In the new study, biogeochemists conducted side-by-side tests of the water-holding ability of three soil types – sand, clay, and topsoil – both with and without added biochar. The biochar used in the experiments, which was derived from Texas mesquite wood, was prepared in the lab of Rice geochemist Caroline Masiello, a study co-author, to ensure comparable results across soil types.

Barnes said the team chose to make its comparison with simple, relatively homogenous soil materials in order to compare results to established hydrologic models that relate water flow to a soil’s physical properties, such as bulk, density, and porosity.

“This is what helped us explain the seeming disconnect that people have noted when amending soils with biochar,” Barnes said. “Biochar is light and highly porous. When biochar is added to clay, it makes the soil less dense and it increases hydraulic conductivity, which makes intuitive sense. Adding biochar to sand also makes it less dense, so one would expect that soil to drain more quickly as well; but in fact, researchers have found that biochar-amended sand holds water longer.”

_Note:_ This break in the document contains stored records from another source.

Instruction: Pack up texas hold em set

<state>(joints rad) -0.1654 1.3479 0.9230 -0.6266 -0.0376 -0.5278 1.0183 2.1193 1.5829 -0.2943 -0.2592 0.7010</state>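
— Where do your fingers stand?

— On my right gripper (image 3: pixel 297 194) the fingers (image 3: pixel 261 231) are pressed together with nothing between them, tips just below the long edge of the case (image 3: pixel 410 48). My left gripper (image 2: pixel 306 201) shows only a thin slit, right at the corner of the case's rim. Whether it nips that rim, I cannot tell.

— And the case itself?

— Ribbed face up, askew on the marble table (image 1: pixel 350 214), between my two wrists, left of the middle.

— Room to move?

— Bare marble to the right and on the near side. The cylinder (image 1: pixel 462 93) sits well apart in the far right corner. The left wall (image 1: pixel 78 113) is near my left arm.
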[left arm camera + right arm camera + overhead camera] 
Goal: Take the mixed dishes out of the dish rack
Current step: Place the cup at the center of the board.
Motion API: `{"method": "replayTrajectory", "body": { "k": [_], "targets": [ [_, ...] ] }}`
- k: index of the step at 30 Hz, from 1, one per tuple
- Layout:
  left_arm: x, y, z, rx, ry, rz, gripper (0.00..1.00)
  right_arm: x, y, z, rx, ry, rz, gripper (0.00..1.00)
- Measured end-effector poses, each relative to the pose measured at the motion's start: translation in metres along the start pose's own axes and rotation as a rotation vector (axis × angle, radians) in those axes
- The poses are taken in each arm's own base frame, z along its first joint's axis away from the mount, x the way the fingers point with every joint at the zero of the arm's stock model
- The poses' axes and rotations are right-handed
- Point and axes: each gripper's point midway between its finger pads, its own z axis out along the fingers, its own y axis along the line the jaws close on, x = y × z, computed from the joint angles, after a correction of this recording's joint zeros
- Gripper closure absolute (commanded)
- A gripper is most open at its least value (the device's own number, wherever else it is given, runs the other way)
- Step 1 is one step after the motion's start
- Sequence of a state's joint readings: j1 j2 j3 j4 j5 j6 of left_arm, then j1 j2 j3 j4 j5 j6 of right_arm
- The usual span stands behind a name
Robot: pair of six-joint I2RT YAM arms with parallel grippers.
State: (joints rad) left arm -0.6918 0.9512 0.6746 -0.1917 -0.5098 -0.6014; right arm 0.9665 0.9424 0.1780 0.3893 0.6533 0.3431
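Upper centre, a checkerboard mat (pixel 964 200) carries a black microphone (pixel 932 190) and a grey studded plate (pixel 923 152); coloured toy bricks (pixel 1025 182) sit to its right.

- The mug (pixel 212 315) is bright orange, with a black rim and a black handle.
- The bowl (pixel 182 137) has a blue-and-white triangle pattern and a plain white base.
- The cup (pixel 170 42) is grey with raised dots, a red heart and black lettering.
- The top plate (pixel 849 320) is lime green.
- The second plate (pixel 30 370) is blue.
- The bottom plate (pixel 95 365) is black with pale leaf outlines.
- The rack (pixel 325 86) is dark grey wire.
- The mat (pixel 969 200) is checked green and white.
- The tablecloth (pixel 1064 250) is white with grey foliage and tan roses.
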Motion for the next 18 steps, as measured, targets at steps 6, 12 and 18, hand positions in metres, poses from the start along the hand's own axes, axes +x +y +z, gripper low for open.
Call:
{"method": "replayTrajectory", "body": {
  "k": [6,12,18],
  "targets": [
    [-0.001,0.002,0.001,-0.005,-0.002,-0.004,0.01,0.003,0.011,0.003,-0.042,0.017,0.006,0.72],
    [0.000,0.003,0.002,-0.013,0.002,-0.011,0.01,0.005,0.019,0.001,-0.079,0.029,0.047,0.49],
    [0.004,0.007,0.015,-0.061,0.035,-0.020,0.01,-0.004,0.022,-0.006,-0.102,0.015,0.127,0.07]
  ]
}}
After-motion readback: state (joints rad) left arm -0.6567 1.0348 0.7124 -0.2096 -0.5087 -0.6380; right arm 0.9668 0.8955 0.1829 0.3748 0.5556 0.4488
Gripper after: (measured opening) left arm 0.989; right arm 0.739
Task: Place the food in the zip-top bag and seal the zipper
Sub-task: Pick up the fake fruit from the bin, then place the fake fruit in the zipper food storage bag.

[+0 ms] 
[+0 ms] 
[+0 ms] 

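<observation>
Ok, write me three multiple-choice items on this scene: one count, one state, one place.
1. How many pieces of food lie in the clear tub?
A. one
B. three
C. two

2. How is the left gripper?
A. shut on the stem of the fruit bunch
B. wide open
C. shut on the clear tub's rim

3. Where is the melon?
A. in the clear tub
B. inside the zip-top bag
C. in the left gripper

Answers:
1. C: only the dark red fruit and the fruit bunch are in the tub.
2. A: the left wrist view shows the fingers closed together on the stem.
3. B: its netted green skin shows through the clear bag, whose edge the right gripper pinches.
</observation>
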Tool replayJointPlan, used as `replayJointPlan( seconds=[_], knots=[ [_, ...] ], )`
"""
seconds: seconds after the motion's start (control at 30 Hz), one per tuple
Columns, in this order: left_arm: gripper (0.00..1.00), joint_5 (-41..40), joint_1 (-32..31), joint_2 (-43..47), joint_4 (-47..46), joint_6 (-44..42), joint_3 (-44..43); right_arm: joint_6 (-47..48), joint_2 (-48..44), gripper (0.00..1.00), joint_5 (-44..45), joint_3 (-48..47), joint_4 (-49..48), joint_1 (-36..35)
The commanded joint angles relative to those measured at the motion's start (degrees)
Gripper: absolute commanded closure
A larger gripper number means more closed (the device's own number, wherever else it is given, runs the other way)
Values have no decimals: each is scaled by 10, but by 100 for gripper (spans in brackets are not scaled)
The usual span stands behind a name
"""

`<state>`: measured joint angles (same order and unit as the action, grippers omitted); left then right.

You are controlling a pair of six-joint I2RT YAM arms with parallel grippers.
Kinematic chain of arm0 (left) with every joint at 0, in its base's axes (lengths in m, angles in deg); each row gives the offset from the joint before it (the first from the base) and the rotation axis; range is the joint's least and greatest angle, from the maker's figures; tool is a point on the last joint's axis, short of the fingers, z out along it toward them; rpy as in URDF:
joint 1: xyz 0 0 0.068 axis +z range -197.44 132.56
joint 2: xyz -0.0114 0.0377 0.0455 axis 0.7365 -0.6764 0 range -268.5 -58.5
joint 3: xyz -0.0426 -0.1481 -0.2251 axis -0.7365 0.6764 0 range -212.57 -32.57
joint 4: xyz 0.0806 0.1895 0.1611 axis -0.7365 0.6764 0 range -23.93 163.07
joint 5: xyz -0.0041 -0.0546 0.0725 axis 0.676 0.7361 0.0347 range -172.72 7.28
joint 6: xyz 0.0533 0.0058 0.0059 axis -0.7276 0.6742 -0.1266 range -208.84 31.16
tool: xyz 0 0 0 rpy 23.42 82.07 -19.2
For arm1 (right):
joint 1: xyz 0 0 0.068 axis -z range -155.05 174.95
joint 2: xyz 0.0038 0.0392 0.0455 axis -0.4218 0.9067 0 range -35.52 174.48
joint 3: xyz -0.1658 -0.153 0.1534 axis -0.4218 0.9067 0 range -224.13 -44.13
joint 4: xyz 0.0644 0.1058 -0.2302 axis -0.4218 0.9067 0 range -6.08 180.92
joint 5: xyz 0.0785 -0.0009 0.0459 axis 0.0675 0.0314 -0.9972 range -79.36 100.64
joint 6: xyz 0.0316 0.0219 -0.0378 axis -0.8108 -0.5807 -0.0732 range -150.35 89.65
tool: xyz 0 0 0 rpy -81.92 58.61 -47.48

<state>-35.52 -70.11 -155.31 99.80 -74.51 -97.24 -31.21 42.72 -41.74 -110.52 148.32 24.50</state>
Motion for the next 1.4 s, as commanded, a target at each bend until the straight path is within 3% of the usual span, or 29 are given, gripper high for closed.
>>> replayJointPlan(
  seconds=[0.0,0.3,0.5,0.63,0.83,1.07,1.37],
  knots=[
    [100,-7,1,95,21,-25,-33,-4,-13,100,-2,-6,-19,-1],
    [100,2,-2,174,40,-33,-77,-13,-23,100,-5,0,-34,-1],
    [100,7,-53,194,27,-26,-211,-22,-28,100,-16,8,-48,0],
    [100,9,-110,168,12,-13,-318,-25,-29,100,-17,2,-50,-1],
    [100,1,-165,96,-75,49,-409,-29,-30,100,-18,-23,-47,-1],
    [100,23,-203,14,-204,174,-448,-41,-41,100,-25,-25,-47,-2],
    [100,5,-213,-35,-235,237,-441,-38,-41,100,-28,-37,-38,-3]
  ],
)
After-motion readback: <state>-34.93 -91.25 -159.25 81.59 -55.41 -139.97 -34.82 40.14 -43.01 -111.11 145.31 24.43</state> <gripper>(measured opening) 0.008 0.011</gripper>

Barnes said the highly porous structure of biochar makes each of these pathways more torturous than the pathway that water would take without it. Moreover, the surface chemistry of biochar – both on external surfaces and inside pores – is likely to promote absorption and further slow the movement of water.

“By adding our results to the growing body of literature, we show that when biochar is added to sand or other coarse-grained soils there is a simultaneous decrease in bulk density and hydraulic conductivity, as opposed to the expected result of decreased bulk density correlated with increased hydraulic conductivity that has been observed for other soil types,” Barnes said.

The study is the latest from Rice’s interdisciplinary Biochar Research Group, which formed in the wake of Hurricane Ike in 2008 when the city of Houston called for ideas about how to get rid of an estimated 5.6 million cubic yards of fallen trees, broken branches, and dead greenery left behind by the storm.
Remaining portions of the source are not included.